Examine each line of the listing below. Copy those in which the string "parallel" appears.

## Given data

# # #

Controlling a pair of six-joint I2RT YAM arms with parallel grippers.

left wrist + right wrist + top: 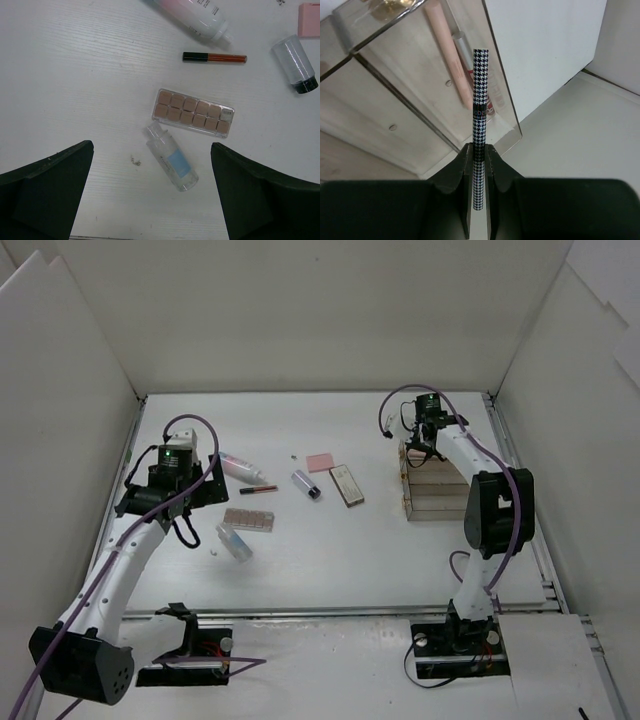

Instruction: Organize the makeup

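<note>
Makeup lies loose on the table's left half: a pink bottle (240, 468), a red pencil (258, 489), a brown palette (249, 520), a clear bottle with a blue label (172, 159), a black-capped bottle (306, 483), a pink square (320, 462) and a flat compact (346, 485). My left gripper (151, 150) hangs open above the clear bottle and touches nothing. At the back right, my right gripper (479, 155) is shut on a black-and-white houndstooth tube (479, 100), held just over the clear acrylic box (395, 100). A pink pencil (447, 55) lies inside the box.
The acrylic box (440, 495) stands by the right wall, with the right arm bent over it. White walls close in the table on three sides. A small white speck (214, 554) lies near the clear bottle.
</note>
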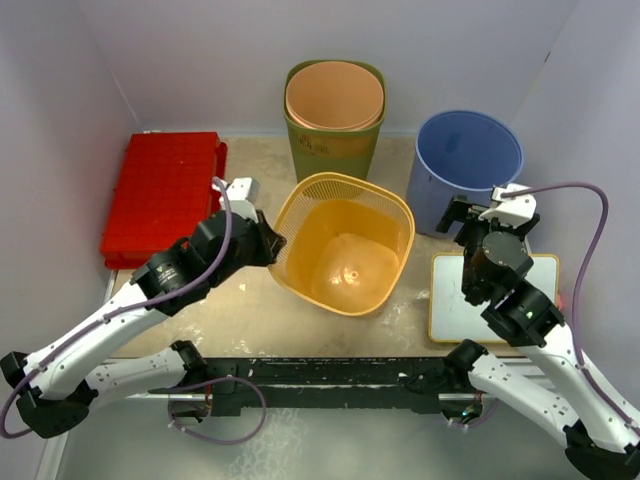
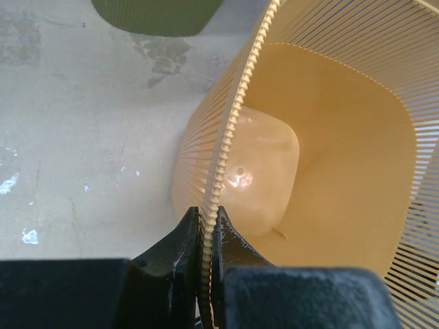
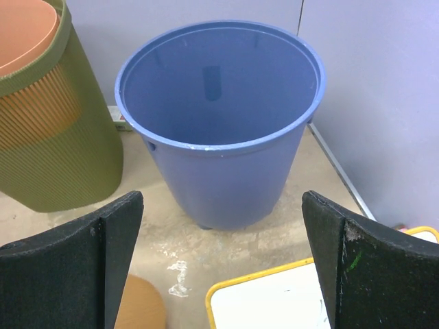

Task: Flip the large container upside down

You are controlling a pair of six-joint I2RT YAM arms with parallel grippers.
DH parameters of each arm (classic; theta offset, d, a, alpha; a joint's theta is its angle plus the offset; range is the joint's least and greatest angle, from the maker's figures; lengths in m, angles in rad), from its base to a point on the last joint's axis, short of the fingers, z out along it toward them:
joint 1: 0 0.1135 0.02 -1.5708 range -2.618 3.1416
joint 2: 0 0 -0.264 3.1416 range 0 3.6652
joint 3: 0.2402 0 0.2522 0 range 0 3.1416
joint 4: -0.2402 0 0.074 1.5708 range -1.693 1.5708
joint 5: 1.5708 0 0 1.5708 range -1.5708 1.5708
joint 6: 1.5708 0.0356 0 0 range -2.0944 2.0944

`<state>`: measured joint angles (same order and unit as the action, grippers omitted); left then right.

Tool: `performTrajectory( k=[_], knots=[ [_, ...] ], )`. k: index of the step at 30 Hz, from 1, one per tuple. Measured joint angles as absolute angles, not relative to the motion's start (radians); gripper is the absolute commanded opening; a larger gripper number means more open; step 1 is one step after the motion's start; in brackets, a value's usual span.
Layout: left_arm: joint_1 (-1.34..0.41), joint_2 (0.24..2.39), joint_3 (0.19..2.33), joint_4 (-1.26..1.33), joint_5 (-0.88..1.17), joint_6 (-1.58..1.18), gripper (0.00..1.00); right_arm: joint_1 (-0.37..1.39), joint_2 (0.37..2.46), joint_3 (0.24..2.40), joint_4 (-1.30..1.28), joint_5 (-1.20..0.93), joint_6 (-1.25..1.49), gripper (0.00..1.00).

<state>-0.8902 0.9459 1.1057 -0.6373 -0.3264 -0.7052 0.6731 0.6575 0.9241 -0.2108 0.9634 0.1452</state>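
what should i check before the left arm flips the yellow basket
1. Left fingers pinch the yellow basket rim, one inside, one outside: ok.
2. Basket empty: ok, nothing shows inside.
3. Right fingers open, holding nothing, apart from the basket: ok.
4. Room to tip beside the olive bin and blue bucket: cannot tell, both stand close.
5. Pinch on one rim edge firm enough to carry the turn: cannot tell.

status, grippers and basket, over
Left gripper shut on yellow basket rim. Right gripper open, facing blue bucket. Basket mouth up, not yet flipped. Green bin close behind.
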Motion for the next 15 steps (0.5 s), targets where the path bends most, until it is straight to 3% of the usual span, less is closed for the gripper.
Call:
performTrajectory(
  k=[5,10,15],
  knots=[
    [-0.654,0.926,1.012,-0.533,-0.151,-0.817,0.00,0.673,0.639,0.924,-0.206,0.964,0.139,1.00],
    [-0.371,0.949,0.785,-0.313,0.081,-0.992,0.00,0.673,0.641,0.924,-0.211,0.952,0.147,1.00],
    [-0.280,1.013,0.727,-0.270,0.199,-1.053,0.00,0.673,0.641,0.921,-0.228,0.948,0.165,1.00]
  ],
)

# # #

## Task result
Controlling a pair of six-joint I2RT YAM arms with parallel grippers.
You are controlling a pair of six-joint I2RT YAM arms with parallel grippers.

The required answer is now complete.